I also read his "In Desert and Wilderness" which I found to be rather stupid and patronizing towards Egyptians and the Sudanese, but it was a children's novel and of its time. I suppose Sienkiewicz's hatred of the Mahdi, and his Islamophobia in the third installment of the Trilogy, may be ascribed to his desire to distance himself from his own family's Tartar Muslim ancestry.
Witold Gombrowicz's "Ferdydurke" is a supremely jarring and at the same time funny novelization of that awful nightmare in which one is sent back into public school as a pupil. I have frequently been subjected to this nightmare in my dreamlife and so I wonder if my dread of being infantilized didn't detract from my enjoyment of the hilarious absurdities which abound in the book.
Witold Gombrowicz's "Trans-Atlantic" is hilarious and I thoroughly enjoyed reading it.

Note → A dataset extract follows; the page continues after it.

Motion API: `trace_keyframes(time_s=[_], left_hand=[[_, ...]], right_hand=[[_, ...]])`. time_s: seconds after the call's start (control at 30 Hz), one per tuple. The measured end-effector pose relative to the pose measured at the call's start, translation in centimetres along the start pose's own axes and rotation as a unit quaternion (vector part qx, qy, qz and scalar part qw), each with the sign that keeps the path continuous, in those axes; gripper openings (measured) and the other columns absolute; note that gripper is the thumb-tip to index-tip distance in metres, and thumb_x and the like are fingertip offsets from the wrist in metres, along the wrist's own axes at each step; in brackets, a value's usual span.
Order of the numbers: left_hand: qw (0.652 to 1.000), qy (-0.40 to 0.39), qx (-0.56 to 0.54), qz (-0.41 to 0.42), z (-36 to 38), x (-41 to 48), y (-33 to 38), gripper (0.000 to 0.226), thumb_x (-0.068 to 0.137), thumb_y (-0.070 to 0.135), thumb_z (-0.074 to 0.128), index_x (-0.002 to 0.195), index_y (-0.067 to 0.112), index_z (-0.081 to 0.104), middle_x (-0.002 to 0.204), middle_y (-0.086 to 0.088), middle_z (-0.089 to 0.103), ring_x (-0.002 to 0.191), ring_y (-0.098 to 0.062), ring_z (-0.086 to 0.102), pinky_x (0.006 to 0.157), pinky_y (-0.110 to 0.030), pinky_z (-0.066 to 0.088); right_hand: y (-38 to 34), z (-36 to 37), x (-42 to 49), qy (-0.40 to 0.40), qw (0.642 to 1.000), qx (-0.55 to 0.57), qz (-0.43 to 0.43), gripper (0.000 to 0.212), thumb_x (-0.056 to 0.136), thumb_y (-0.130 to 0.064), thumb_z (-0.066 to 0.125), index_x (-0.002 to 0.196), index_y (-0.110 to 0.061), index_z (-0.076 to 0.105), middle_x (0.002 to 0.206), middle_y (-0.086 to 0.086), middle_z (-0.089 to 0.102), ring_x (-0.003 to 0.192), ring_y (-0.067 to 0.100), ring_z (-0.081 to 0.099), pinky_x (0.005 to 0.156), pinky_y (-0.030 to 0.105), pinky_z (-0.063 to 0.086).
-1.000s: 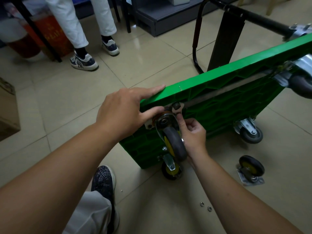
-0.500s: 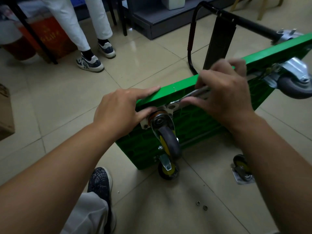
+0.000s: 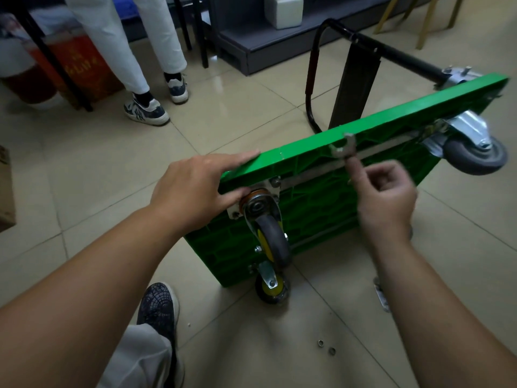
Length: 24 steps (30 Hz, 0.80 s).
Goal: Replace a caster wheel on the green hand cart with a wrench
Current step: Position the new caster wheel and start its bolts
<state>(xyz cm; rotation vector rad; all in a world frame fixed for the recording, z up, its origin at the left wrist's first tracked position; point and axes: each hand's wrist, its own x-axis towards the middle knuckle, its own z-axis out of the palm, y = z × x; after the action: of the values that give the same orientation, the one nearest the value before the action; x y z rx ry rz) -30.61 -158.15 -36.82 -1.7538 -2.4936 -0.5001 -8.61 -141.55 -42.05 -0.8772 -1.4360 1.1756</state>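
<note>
Beige floor tiles carry the green hand cart [image 3: 321,208], tipped on its edge. The left hand [image 3: 195,189] presses flat-fingered on its rim beside the caster wheel [image 3: 270,233]. The right hand [image 3: 386,197] pinches the wrench [image 3: 342,147], held clear of the plate bolt [image 3: 275,181]. This looks like mid-bolting; the next move calls for seating the wrench on that bolt.

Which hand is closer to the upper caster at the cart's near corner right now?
Left. The left hand rests on the edge of the green cart, thumb against the top of the caster; the right hand holds the wrench well off to its right.
</note>
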Motion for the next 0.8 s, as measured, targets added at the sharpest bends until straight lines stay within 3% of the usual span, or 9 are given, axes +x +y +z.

Gombowicz skewers the stuffy seriousness that infects too many Polish people. I am very glad that he found himself in Argentina as the war started. In his journals Grombrowicz qouted Mickiewicz's "Pan Tadeusz" to explain what life in the New World meant to him: "Born into slavery and wrapped in swaddling bands I have known only one such Summer of freedom in all of my life." His journals and "Trans-Atantic" were also of great interest to me because of their portraits of Borges.
Gombrowicz's "Cosmos" is a very interesting and strange novel about which it is difficult to give an unambiguous assessment. The characters in the novel behave abominably. From organizing a family trip to commemorate a transcendental masturbatory experience to murdering a housecat by hanging, this novel has some very unsavory aspects but somehow Gombrowicz still creates a compelling artistic vision from them depicting with the strange infectiousness of mimicry.
Czeslaw Milosz's "The Issa Valley" is a really wonderful novel. Some of my ancestors were Polish-Lithuanians, like the author and his protagonist, and so I read this novel very closely and I was absolutely delighted by its conceits. I feel like I too know of the devils that haunted the Issa Valley, and I thrilled to read of the undying pagan sensibilities of the novel's Lithuanian characters, one of whom had no qualms about descrating the eucharist in order to test God but who would never harm a snake! (Snakes having been the objects of Lithuanian reverence since long before their conversion to Christianity in 1386.)
I fear this post is getting too long so I will dispense with critiquing anymore Polish writers save one: Jan Pasek. Pasek was not a professional writer and his memoirs are all but unknown here in the USA but thankfully my university library had a translation of them. The tales contained therein are as weird and interesting as anything I have ever read. I really feel that the memoirs of a raconteur such as Pasek cannot be surpassed in literature. The man had obviously been telling those anecdotes frequently for years and years before he set stylus to hide (they were wrttten upon oxhide) thus they had been through the crucible and come out as entertaining and fascinating as can be. The story of his trained otter alone is bizarre enough to never be forotten but his memoirs contain so much more. I honestly wish I had never read them or that I got amnesia so that I could experience the wonder of reading them again for the first time. Hannah, I know that Sarmatism has been heavily criticized in Poland and rightly so, but who cannot symphathize with Jan and his fellows enjoying their Golden Freedom after seeing what a delightful characters said freedom produced?